Liebe Pfarrgemeinde!

Der alte Witz vom Autorennen, an dem bloß zwei Fahrer teilnehmen, nämlich ein Amerikaner und ein Russe, und das der Amerikaner gewinnt, stammt zwar aus den Jahren des kalten Krieges, aber er ist immer noch ein hervorragendes Beispiel für Manipulation durch Sprache. Denn derselbe Tatbestand wird – so die Pointe des Witzes – von den amerikanischen Medien ganz anders dargestellt als von den russischen. Während die Amerikaner vermerken, dass ihr Mann erster und der Russe letzter geworden sei, lautet die russische Version: „Unser Mann wurde zweiter, der Amerikaner vorletzter.“

„Sprachmanipulation“, „Etikettenschwindel“, „Schonfärberei“ oder gar „Umwertung aller Werte“: treffen solche Charakterisierungen nicht auch auf das Jesuswort von den Ersten, die die Letzten sein werden, zu?
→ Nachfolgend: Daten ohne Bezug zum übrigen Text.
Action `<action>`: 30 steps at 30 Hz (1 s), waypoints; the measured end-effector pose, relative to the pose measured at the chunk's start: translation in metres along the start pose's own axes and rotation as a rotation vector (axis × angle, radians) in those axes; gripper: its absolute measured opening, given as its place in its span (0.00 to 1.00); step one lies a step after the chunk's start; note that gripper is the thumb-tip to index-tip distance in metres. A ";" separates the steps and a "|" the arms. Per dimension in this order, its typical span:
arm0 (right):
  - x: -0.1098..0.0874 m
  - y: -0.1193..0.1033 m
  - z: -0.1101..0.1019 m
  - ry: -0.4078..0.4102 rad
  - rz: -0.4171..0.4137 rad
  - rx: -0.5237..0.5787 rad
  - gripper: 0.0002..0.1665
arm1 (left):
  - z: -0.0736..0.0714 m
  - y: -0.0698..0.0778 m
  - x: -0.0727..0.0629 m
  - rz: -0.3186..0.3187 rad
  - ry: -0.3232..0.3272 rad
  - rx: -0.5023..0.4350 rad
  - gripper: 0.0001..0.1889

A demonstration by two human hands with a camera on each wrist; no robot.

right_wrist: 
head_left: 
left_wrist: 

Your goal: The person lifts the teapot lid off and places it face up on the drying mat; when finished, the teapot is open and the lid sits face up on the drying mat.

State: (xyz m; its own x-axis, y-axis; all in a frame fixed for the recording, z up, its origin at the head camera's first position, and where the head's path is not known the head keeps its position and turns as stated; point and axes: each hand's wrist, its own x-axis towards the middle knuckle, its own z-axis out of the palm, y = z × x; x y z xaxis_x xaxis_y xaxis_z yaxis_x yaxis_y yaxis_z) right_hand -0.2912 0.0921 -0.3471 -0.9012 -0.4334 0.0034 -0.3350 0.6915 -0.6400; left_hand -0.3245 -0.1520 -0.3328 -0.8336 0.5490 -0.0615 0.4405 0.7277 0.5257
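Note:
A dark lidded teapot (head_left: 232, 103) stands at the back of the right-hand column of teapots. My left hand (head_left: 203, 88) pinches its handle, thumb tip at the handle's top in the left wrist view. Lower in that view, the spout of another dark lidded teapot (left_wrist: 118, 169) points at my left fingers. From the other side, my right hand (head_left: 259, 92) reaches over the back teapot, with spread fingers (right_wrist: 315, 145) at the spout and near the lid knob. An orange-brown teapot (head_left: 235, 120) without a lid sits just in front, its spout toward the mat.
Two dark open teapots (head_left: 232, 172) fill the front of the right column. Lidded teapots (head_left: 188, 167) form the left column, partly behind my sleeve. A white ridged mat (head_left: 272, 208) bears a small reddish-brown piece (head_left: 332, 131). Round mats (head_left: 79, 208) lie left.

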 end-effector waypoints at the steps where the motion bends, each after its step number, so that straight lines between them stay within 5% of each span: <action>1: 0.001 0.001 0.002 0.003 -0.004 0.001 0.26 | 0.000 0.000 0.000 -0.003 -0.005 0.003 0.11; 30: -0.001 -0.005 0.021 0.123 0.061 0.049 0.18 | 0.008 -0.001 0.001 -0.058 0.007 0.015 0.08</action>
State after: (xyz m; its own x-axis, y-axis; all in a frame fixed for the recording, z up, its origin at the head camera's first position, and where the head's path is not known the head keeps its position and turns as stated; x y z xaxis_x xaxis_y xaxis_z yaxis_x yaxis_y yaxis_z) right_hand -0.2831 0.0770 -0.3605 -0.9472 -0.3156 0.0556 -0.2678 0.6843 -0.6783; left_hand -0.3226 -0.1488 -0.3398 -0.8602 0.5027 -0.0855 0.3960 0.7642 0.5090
Nein, denn zum Unterschied von der Propagandasprache wird in diesem Jesuswort Wahrheit nicht verschleiert, sondern aufgedeckt.

„Manche von den Letzten werden die Ersten sein und manche von den Ersten die Letzten“ bedeutet, dass man sich von keinerlei Rangordnungen irritieren lassen soll, nicht einmal von den religiösen. Denn sonst könnte sich am Ende, nachdem man sein Leben lang schön brav danach gestrebt hat, der Letzte zu sein, um dann in der Ewigkeit einer der Ersten zu sein, herausstellen, dass man in Wirklichkeit bloß die Karriere eines Pharisäers gemacht hat.